* **What you will do**:
Your answer must be the lines of the entries below, exactly as written, from the first line through the line containing "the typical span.".

* **Entries taken from a collection**:
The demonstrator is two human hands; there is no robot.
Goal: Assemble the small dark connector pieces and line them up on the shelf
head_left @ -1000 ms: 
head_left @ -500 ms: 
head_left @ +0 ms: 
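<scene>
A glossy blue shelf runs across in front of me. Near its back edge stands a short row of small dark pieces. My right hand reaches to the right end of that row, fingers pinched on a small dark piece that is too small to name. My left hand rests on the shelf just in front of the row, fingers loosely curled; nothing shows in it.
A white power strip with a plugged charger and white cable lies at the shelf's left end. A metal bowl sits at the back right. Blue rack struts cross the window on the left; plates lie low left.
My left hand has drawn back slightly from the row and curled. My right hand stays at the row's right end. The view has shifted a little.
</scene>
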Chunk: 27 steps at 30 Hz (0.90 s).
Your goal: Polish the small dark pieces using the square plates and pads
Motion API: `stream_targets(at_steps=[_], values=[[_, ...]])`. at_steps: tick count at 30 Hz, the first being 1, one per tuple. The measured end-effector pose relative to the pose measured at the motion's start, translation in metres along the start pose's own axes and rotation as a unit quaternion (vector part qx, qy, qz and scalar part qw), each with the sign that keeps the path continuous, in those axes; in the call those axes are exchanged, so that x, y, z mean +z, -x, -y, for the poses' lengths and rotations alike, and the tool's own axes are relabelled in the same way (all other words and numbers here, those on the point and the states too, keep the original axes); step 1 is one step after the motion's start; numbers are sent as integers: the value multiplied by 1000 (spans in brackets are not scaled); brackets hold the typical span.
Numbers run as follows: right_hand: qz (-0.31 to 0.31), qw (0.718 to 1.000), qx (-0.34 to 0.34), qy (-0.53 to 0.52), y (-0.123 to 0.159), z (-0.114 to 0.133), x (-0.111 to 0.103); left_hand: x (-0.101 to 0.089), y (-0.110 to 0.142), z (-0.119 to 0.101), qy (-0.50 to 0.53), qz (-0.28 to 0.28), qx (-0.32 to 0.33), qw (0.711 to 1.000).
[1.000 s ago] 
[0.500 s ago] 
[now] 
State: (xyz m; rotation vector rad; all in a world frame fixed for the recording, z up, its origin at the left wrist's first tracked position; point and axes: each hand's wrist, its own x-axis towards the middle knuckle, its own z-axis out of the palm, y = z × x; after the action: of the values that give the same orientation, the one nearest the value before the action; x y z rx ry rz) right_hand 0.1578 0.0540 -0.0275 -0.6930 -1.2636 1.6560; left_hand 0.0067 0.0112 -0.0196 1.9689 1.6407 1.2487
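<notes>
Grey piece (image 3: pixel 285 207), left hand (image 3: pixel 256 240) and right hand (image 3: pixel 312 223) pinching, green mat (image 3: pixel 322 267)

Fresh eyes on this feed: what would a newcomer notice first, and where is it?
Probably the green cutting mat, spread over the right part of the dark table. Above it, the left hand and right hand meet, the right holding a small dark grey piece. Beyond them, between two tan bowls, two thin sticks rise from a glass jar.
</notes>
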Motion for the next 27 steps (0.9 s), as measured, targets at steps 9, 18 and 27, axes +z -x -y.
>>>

* **Written response**:
The demonstrator is two human hands; there is no robot.
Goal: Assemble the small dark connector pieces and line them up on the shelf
head_left @ -1000 ms: 
head_left @ -500 ms: 
head_left @ +0 ms: 
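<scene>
A glossy blue shelf runs across in front of me. Near its back edge stands a short row of small dark pieces. My right hand reaches to the right end of that row, fingers pinched on a small dark piece that is too small to name. My left hand rests on the shelf just in front of the row, fingers loosely curled; nothing shows in it.
A white power strip with a plugged charger and white cable lies at the shelf's left end. A metal bowl sits at the back right. Blue rack struts cross the window on the left; plates lie low left.
My left hand has drawn back slightly from the row and curled. My right hand stays at the row's right end. The view has shifted a little.
</scene>
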Chunk: 27 steps at 30 Hz (0.90 s).
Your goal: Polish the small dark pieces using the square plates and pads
Motion API: `stream_targets(at_steps=[_], values=[[_, ...]])`. at_steps: tick count at 30 Hz, the first being 1, one per tuple. The measured end-effector pose relative to the pose measured at the motion's start, translation in metres along the start pose's own axes and rotation as a unit quaternion (vector part qx, qy, qz and scalar part qw), each with the sign that keeps the path continuous, in those axes; in the call those axes are exchanged, so that x, y, z mean +z, -x, -y, for the poses' lengths and rotations alike, and the tool's own axes are relabelled in the same way (all other words and numbers here, those on the point and the states too, keep the original axes); step 1 is one step after the motion's start; numbers are sent as integers: the value multiplied by 1000 (spans in brackets are not scaled); brackets hold the typical span.

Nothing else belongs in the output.